● **Work task**
Within the material that follows, how many lines include the string "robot"? Answer with the number and nothing more.

● **Extracted records**
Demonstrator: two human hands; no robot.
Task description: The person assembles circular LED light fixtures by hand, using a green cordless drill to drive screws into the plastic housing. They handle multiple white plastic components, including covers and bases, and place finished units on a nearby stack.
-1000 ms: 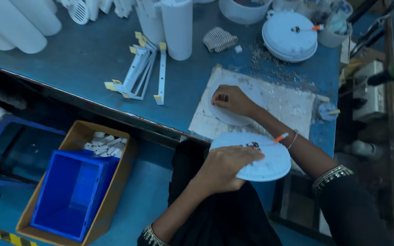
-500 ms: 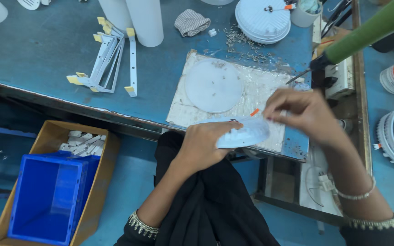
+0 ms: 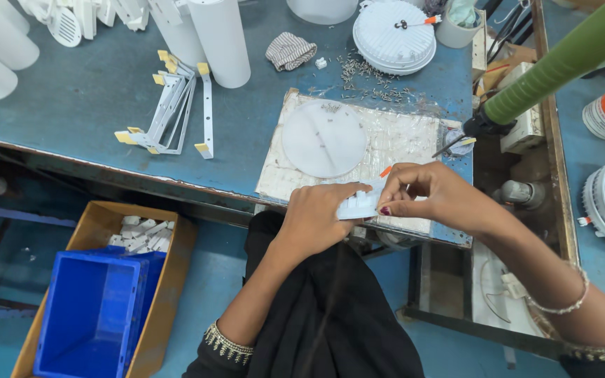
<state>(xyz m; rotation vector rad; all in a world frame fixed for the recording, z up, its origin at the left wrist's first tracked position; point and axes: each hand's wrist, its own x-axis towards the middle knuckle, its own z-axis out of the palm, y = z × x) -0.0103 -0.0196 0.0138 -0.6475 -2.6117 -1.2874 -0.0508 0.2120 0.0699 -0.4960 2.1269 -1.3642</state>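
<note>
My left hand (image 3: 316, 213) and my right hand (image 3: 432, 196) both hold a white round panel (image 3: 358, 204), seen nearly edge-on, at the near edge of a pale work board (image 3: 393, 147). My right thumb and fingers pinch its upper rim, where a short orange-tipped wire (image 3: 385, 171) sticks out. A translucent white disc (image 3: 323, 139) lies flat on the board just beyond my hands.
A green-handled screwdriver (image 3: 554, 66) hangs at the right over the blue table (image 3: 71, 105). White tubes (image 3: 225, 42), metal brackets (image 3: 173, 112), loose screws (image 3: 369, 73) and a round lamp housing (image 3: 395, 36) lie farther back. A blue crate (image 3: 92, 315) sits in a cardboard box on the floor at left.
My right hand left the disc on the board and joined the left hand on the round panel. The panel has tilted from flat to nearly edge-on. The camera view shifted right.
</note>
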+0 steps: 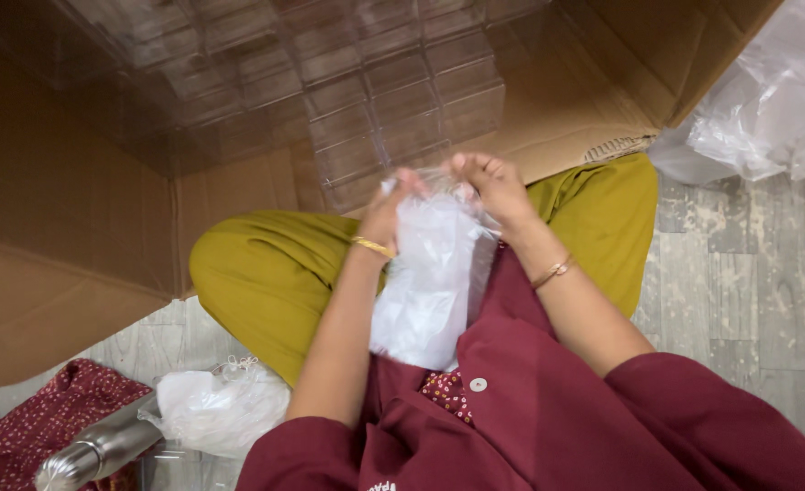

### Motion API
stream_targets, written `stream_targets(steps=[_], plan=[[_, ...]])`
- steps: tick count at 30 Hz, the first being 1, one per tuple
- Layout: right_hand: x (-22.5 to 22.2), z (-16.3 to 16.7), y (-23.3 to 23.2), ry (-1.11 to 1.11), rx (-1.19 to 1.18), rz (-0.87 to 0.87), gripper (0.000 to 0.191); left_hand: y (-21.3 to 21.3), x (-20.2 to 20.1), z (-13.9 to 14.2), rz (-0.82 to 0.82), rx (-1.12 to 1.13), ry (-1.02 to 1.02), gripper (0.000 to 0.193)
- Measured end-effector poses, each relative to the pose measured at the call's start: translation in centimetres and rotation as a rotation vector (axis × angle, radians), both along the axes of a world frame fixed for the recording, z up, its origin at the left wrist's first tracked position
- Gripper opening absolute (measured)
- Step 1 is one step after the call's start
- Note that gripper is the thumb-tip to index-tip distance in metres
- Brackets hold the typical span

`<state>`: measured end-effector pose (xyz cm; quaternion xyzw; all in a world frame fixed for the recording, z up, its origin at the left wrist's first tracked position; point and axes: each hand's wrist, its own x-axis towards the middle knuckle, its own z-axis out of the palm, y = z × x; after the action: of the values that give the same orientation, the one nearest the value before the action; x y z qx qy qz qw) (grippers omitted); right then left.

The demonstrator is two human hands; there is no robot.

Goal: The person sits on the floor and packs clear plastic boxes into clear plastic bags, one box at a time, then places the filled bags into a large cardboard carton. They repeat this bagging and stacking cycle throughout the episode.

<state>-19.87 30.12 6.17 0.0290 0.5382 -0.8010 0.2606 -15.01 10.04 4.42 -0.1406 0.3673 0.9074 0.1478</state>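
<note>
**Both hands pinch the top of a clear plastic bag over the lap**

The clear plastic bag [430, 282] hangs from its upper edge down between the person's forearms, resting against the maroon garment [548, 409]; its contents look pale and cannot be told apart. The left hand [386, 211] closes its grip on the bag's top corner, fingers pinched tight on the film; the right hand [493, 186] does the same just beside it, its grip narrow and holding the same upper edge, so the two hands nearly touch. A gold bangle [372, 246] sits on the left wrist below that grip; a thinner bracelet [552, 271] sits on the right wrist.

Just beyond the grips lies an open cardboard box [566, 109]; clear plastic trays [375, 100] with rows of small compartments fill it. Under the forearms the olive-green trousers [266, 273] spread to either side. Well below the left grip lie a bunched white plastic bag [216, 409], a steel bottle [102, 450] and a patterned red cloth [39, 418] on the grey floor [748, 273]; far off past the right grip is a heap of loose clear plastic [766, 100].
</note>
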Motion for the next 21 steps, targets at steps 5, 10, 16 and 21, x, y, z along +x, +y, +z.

● **Reply**
2